Down-going and the Pursuit of Happiness

September 01, 2024

“I overcame myself, the sufferer; I carried my own ashes to the mountains; I invented a brighter flame for myself.”

– Nietzsche, Thus Spoke Zarathustra


Man is the sculptor and the sculpted. Just as Prometheus fashions Man out of clay, like a sculptor would, and imbues him with technology, he propagates Man as the self-creating force of the universe.

In recent times, the Übermensch, the overman, is the self-sculptor in the image of Prometheus who overcomes his ape-like and slave-like nature and forges himself from a new vitalistic power and agency.
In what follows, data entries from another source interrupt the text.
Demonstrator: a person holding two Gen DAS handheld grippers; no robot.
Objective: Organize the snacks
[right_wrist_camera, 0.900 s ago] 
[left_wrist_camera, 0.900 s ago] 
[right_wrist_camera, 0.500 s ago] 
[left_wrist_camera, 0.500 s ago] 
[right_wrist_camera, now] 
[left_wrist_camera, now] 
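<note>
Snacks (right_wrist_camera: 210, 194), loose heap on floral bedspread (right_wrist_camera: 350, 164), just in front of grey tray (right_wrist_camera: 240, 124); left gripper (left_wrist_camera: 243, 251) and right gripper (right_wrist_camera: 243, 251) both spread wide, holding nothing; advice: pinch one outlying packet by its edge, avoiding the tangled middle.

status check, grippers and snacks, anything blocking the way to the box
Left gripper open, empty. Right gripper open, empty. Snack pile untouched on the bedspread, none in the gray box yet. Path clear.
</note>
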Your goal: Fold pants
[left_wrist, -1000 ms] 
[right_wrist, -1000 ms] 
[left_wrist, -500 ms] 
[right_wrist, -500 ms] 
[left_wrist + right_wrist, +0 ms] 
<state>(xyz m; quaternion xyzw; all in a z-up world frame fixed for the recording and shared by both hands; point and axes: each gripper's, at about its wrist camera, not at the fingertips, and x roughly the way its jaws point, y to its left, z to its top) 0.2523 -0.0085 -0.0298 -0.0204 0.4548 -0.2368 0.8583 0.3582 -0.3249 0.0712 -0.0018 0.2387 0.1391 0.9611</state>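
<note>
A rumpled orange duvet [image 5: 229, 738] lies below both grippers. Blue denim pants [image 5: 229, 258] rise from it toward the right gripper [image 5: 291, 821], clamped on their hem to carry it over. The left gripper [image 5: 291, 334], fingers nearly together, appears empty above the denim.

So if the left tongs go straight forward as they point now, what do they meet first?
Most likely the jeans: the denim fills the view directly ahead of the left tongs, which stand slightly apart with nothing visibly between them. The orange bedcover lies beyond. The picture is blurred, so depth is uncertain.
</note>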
In the American covenant: Life, Liberty and the Pursuit of Happiness, the Pursuit of Happiness at its most basic refers to the capacity and the right of an individual to form his own conscience. What the American founders were too gentlemanly to explain is that the Pursuit of Happiness indicates the archaic Germanic “freedom,” or Freiheit, a key tenet of Nordic, Germanic and Anglo-Saxon societies. Freiheit is the self-ennobling that comes from a sense of human purpose achieved in pursuing what is beautiful, meaningful, and sacred, indeed what is ideal and lofty, and doing so in the context of creative works, industriousness and Faustian adventuring.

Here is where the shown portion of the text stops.